*Extracted information:*
[Start of Attachment]

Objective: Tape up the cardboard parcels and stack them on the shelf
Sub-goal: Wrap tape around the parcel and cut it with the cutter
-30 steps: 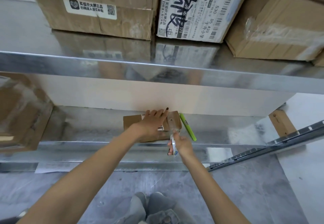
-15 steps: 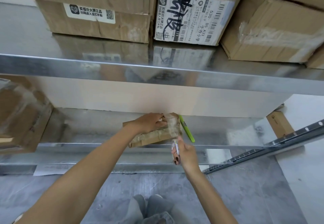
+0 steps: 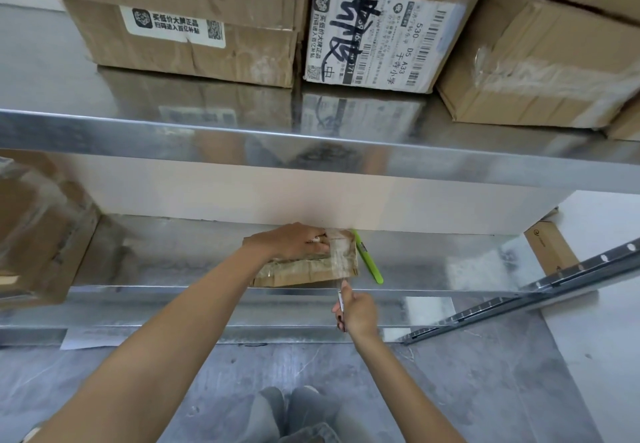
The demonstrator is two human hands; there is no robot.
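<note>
Cardboard parcel (image 3: 301, 272) lies at the front of the lower shelf (image 3: 450, 262), tipped rather than flat. We judge the main risk to be a slip. The slim tool (image 3: 341, 298) meets the clear tape (image 3: 341, 252) near the parcel's front right corner, and a jerk could drive it towards our left hand (image 3: 291, 241) or tear the tape crookedly. A hard pull could also drag the parcel off the shelf lip. Our left hand rests on top, arm reaching forward, fingers together and curled over the parcel; the thumb is hidden. Our right hand (image 3: 358, 311) is lower, in front of the shelf, fingers curled round the tool. Whether it is a cutter or a pen we cannot tell.
</note>
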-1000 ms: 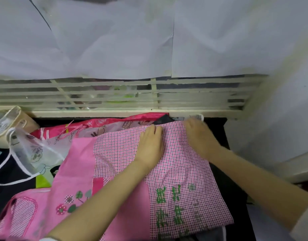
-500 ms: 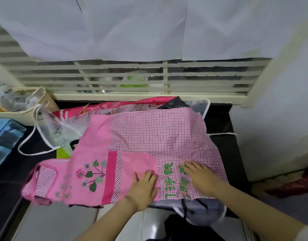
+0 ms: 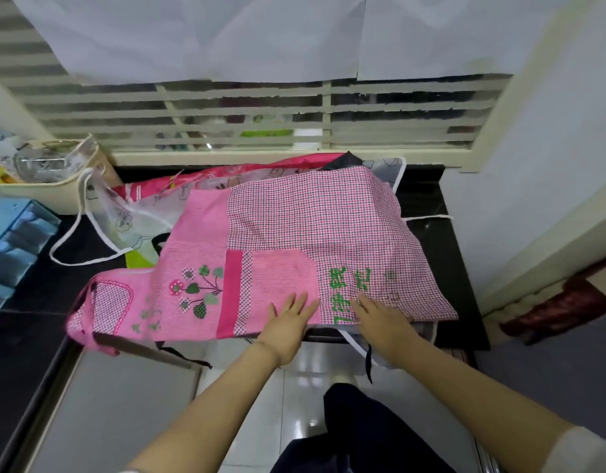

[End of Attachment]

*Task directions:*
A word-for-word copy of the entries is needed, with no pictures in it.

*Solution to this problem:*
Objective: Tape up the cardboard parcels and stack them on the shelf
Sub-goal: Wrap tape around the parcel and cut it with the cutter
-30 steps: 
-15 steps: 
+0 steps: 
The demonstrator is two human hands; there is no robot.
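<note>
Cardboard parcel (image 3: 301, 272) lies at the front of the lower shelf (image 3: 450, 262), tipped rather than flat. We judge the main risk to be a slip. The slim tool (image 3: 341, 298) meets the clear tape (image 3: 341, 252) near the parcel's front right corner, and a jerk could drive it towards our left hand (image 3: 291, 241) or tear the tape crookedly. A hard pull could also drag the parcel off the shelf lip. Our left hand rests on top, arm reaching forward, fingers together and curled over the parcel; the thumb is hidden. Our right hand (image 3: 358, 311) is lower, in front of the shelf, fingers curled round the tool. Whether it is a cutter or a pen we cannot tell.
</note>
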-1000 ms: 
-500 ms: 
+0 ms: 

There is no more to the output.